Silberman and consultants Evelyn Jerome Alexander and Randy Steinberg are charged with soliciting a bribe and offering something of value to persuade a person not to become a candidate for judicial office, both felonies.
Consulting Firm Retained
Jones—a former deputy district attorney who ran for judge in 2004 and was elected commissioner in March 2006—told grand jurors that she had developed a friendship with Alexander prior to Feb. 10 of last year and was considering retaining Alexander’s firm, SJA Strategies, to handle her second bid for election to the court.
She ultimately retained the firm and ran for the seat then held by Judge Gibson W. Lee, but the relationship ended prior to the general election due to a disagreement about payment, she said.
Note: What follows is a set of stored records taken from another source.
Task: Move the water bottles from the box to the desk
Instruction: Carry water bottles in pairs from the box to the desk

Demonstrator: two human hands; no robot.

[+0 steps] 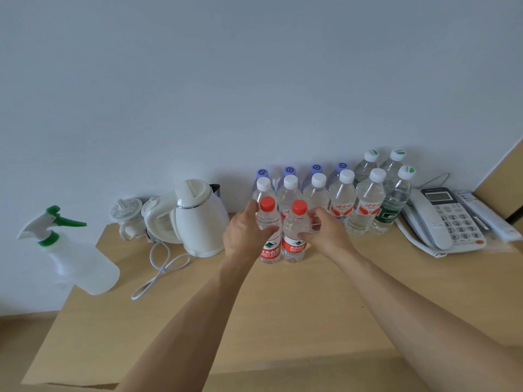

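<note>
Both hands reach forward over the wooden surface (283, 306), each wrapped around one red-capped water bottle. The left hand (243, 236) grips the left red-capped bottle (268, 250) with its fingers curled round the upper body and the thumb across the front. The right hand (325, 233) holds the right red-capped bottle (294, 247) the same way, from the other side. The two bottles stand upright, touching or nearly touching each other, with their bases apparently on the surface. They seem to be held high on the body so that they can be set down straight and nudged into line.

Just behind them stand a row of white-capped bottles (342, 202), then a row of purple-capped bottles (315, 172) against the wall, with green-labelled bottles (394, 202) to the right. The new pair looks like the start of a third, front row, keeping like with like. The box is not in view.

A white kettle (198, 222) stands just to the left, its cord (161, 267) looped on the surface. A spray bottle (73, 256) is further left and a telephone (447, 219) sits to the right.
</note>
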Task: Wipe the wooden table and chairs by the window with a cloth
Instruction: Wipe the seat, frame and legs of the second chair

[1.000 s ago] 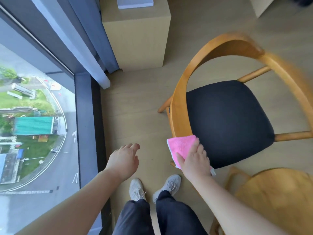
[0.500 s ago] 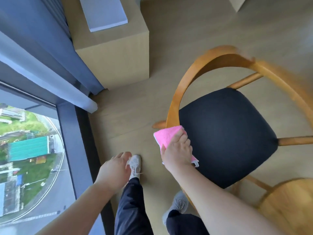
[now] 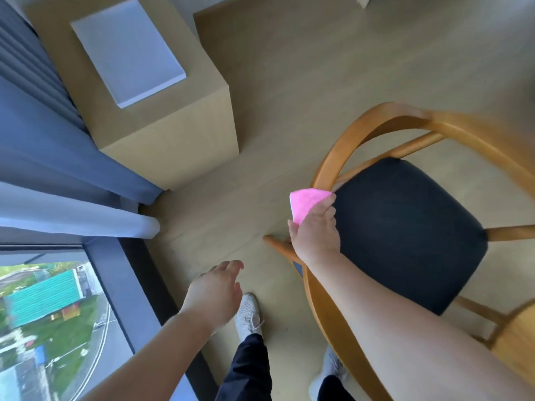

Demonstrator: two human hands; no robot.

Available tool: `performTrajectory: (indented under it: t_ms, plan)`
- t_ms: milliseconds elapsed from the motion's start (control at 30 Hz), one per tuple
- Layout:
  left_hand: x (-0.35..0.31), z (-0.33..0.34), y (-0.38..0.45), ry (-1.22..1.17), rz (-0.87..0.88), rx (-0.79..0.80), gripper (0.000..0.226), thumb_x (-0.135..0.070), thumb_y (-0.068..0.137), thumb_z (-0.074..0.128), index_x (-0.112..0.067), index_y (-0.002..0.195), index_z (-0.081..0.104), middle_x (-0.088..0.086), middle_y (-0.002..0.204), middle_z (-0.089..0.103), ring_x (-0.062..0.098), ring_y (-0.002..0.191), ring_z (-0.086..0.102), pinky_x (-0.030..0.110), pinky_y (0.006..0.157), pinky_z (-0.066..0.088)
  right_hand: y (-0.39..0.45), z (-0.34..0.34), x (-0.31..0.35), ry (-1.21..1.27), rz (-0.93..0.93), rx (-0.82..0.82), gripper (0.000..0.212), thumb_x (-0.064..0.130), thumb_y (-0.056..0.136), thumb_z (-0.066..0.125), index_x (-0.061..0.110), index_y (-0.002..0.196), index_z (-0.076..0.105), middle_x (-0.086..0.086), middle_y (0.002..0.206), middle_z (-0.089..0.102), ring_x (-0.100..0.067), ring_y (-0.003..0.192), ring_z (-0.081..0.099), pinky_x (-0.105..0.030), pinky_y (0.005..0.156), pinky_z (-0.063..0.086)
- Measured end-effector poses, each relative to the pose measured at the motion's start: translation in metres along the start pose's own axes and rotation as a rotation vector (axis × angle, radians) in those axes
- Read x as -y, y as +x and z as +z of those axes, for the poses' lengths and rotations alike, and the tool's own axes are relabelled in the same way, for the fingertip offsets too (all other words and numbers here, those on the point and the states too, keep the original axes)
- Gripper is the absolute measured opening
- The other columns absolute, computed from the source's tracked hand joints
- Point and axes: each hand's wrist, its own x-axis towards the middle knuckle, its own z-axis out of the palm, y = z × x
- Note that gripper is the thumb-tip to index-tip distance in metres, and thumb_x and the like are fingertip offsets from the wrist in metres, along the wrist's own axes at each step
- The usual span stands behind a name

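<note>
The floor of pale wood spreads beneath everything, with the window and blue curtain well to the left of the gripping hand. A boxy wooden cabinet stands up and left of the grip, carrying a flat white pad on top. The wooden chair with its curved backrest rail and dark seat cushion lies directly at and right of the grip. The round wooden table shows only at the lower right edge, well below the grip. The right hand curls its fingers over the pink cloth, pressing it against the chair rail. The left hand hovers down-left of the grip, fingers relaxed and spread, holding nothing.
</note>
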Motion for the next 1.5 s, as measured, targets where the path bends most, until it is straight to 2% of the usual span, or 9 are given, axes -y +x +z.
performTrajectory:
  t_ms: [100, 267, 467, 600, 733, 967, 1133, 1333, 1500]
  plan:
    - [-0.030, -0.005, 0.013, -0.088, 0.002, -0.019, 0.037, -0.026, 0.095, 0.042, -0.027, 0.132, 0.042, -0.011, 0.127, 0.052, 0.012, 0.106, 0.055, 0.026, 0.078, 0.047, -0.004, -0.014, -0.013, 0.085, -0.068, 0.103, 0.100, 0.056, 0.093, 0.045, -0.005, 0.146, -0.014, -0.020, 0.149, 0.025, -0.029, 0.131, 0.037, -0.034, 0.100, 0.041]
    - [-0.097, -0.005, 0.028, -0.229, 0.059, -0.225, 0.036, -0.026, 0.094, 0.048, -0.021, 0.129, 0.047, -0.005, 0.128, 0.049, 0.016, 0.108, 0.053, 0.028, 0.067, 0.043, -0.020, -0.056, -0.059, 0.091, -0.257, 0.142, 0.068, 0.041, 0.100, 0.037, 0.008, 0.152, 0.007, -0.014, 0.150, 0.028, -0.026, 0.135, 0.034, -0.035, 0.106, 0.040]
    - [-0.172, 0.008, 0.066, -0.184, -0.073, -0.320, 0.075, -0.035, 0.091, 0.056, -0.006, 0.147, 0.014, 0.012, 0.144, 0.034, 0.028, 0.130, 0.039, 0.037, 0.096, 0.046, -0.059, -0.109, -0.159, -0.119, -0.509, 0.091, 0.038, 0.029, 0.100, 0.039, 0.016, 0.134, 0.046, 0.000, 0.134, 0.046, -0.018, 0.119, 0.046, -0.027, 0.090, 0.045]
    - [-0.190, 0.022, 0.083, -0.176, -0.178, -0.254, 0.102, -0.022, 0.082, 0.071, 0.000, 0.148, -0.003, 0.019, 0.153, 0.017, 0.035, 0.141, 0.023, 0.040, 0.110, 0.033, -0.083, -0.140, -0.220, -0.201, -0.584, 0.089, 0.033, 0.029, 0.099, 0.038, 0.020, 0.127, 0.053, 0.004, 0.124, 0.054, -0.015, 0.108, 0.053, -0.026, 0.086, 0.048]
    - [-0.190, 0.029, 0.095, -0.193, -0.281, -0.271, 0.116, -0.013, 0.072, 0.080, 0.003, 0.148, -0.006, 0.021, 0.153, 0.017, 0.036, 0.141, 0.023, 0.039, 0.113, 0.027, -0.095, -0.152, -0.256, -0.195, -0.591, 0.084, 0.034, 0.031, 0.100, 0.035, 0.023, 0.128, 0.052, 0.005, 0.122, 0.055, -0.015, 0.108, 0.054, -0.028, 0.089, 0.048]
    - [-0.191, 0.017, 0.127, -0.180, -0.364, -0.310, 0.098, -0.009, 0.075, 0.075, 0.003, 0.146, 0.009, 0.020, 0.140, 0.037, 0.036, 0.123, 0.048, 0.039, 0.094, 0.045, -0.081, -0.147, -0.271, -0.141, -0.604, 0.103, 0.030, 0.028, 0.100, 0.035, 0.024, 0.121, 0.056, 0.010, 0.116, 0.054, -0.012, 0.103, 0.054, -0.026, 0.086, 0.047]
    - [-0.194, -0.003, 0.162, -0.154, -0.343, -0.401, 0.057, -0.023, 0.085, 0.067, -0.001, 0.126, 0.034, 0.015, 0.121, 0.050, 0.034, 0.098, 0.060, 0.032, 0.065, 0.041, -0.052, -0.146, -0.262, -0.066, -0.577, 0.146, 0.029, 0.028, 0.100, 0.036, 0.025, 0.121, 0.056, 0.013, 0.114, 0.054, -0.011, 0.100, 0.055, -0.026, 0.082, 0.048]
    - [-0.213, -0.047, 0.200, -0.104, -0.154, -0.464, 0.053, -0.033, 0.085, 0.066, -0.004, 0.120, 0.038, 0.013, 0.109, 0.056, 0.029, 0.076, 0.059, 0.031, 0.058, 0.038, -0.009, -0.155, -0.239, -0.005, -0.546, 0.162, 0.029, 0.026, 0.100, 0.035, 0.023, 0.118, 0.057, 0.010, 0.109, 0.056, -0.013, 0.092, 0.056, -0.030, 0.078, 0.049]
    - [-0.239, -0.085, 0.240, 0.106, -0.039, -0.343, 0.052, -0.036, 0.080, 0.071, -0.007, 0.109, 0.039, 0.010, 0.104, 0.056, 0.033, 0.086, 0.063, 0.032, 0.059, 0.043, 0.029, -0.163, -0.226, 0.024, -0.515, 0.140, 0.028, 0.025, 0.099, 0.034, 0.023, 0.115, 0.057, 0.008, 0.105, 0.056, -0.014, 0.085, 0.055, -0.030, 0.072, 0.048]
Jones lost the general election last November to Patrick Connolly.
Jones acknowledged meeting with Alexander at Jones’ home on Feb. 10, two days after Jones took out papers to run for several judicial seats, including those held by Judges Tracy Grant—the seat that Silberman and Murillo ultimately ran for—and Michael Duggan.
Jones testified that she knew that SJA was representing Silberman, so that if she hired them, she could not run for the same seat. Jones also did not want to run against a deputy district attorney or another member of an ethnic minority group—Jones is African American—she said.
She said she called several candidates and potential candidates that day, including Murillo, whom she spoke to twice.
During the first conversation, Jones said Murillo told her she could not afford to move out of the race, because she had already paid the nearly $1,800 filing fee. In the second conversation, Jones testified, she told Murillo, based on Jones having spoken to Silberman or Alexander in the interim:
“You’re going to think I’m crazy, but Silberman said he would pay for your filing fee if you run in another race.”
Jones also admitted that she had told district attorney investigators that Silberman did not offer any money to Murillo. She said that, she told the grand jury, because she “decided I didn’t want to be in the conversation anymore, because it was getting too weird.”
She was, she explained, “put off by the entire thing, the whole idea that something wrong had happened.”